Retype each line of the data below exactly, beginning with the first and ending with the one that contains "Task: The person". Pictures do not belong in the copy.

__Raw data__
◇ ◇ ◇ ◇

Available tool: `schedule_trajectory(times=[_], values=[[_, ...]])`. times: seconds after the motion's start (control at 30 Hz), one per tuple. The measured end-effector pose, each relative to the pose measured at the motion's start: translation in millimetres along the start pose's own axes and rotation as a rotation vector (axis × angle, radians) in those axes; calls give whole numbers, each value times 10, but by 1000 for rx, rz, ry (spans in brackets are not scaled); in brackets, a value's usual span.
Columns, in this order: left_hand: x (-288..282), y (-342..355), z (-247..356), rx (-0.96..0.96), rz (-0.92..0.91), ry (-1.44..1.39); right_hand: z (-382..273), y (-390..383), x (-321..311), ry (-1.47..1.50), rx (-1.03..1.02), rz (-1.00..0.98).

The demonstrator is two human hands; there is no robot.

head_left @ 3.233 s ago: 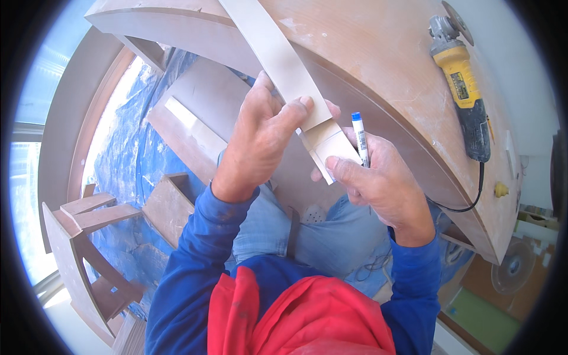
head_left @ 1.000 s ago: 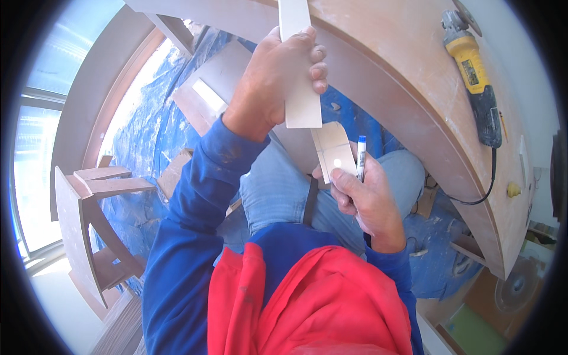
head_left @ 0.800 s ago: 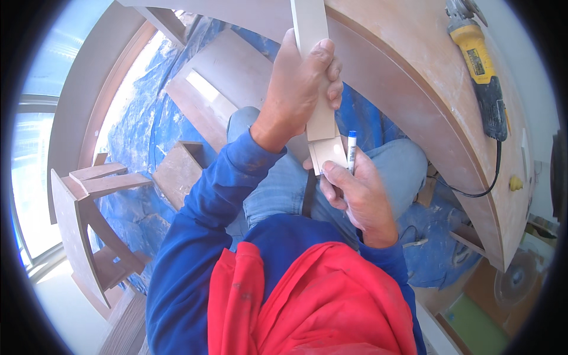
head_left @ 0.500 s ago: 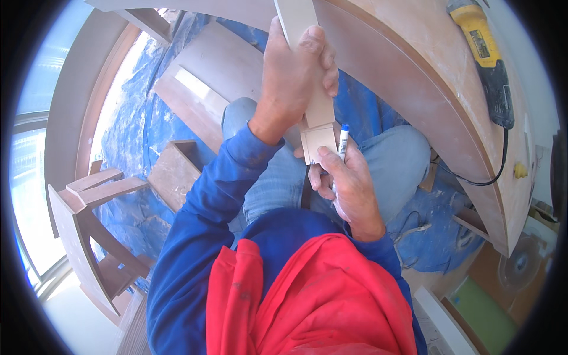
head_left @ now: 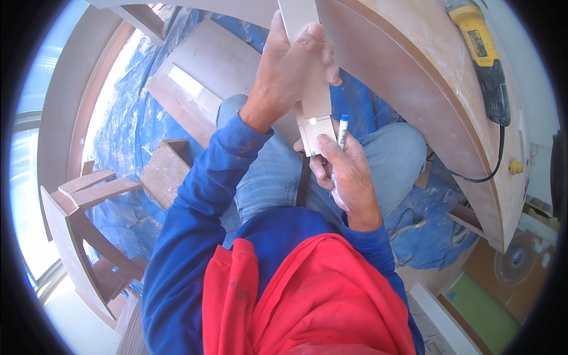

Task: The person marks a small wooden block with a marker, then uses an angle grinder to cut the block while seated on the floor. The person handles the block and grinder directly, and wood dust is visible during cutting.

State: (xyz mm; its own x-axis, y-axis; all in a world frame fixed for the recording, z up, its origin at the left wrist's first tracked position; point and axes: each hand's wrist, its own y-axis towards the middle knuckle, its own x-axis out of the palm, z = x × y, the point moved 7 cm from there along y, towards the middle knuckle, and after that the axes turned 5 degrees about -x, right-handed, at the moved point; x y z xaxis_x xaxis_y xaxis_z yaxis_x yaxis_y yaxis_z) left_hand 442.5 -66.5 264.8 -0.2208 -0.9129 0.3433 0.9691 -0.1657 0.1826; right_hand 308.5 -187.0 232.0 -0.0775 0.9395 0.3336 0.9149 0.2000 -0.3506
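Note:
My left hand (head_left: pixel 290 74) is closed round a long, pale, flat wooden strip (head_left: pixel 315 97), which runs up past the top of the picture. Just below the strip's lower end lies a small pale board piece (head_left: pixel 315 137) with blue pen lines and a round white spot. My right hand (head_left: pixel 349 177) pinches this piece, thumb on its face. Upright in the same hand stands a marker (head_left: pixel 342 131), white with a blue end. Some fingertips show at the piece's left edge; the other right fingers are partly hidden behind it.
A large curved wooden panel (head_left: pixel 408 77) spans the upper right, with a yellow and black power tool (head_left: pixel 482 53) and its cord on it. Blue sheeting (head_left: pixel 127 130) covers the floor. To the left are a wooden frame (head_left: pixel 89 236), a box-shaped piece (head_left: pixel 165 171) and flat boards (head_left: pixel 207 59).
The strip's lower end has shifted up slightly along the small piece, uncovering a blue line and the white spot. My right hand still grips the piece and marker. The view has shifted slightly.

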Motion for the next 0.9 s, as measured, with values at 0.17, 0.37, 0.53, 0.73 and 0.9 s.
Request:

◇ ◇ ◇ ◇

__Reply__
Available tool: `schedule_trajectory(times=[_], values=[[_, ...]])`. times: seconds after the motion's start (control at 30 Hz), one per tuple. The measured end-effector pose, each relative to the pose measured at the motion's start: translation in millimetres along the start pose's own axes and rotation as a rotation vector (axis × angle, radians) in those axes; calls give whole numbers, each value times 10, but by 1000 for rx, rz, ry (spans in brackets are not scaled); in brackets, a value's usual span.
Columns, in this order: left_hand: x (-288..282), y (-342..355), z (-247..356), rx (-0.96..0.96), rz (-0.92..0.91), ry (-1.44..1.39); right_hand: z (-382..273), y (-390..383), x (-321..311), ry (-1.47..1.50), rx (-1.03..1.02), rz (-1.00..0.98).

The demonstrator is two human hands; there is no robot.

head_left @ 3.233 s ago: 
head_left @ 1.000 s ago: 
head_left @ 0.800 s ago: 
head_left @ 0.500 s ago: 
head_left @ now: 

Task: The person marks a small wooden block with a marker, then uses an angle grinder to cut the block while seated on the floor. The person handles the block and grinder directly, and wood dust is visible during cutting.

That is the complete output for this exercise.